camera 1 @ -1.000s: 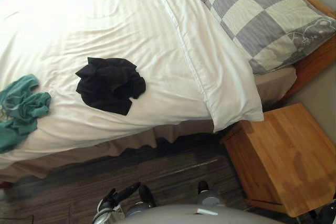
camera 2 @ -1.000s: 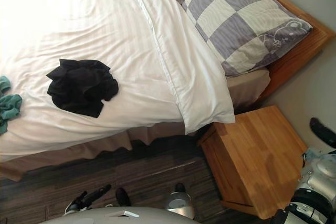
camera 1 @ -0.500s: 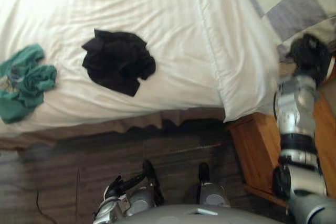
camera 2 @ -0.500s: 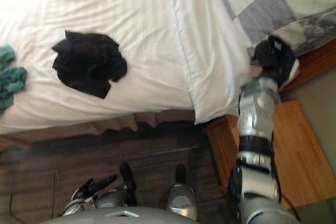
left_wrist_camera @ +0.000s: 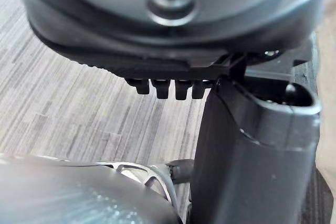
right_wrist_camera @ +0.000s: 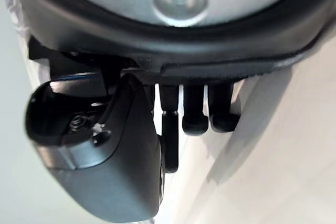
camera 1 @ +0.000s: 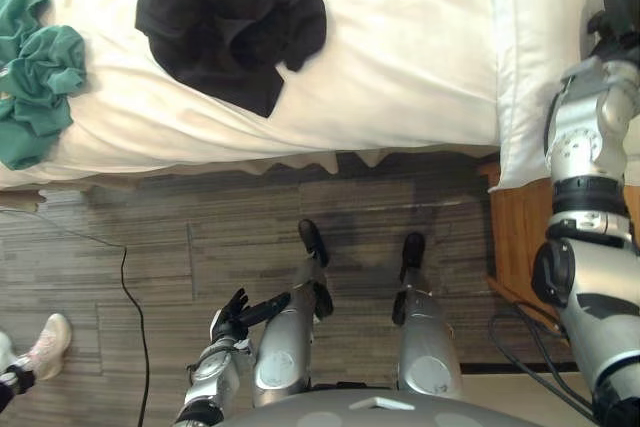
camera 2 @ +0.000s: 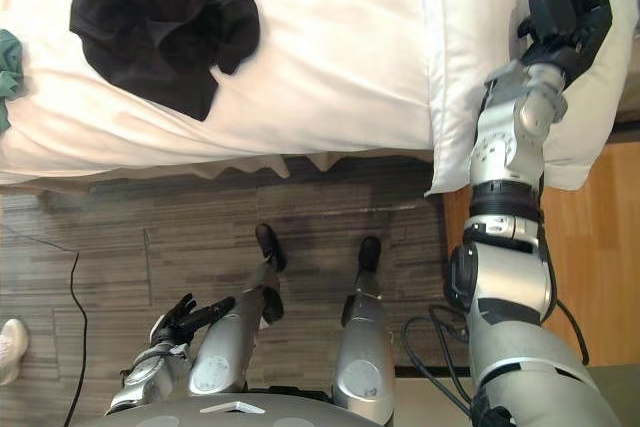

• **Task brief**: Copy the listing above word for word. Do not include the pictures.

• **Task response**:
camera 1 @ -1.000s: 
camera 2 @ -1.000s: 
camera 1 @ -0.500s: 
camera 2 @ -0.500s: 
left_wrist_camera @ +0.000s: 
right_wrist_camera @ +0.000s: 
camera 1 @ +0.000s: 
camera 2 @ +0.000s: 

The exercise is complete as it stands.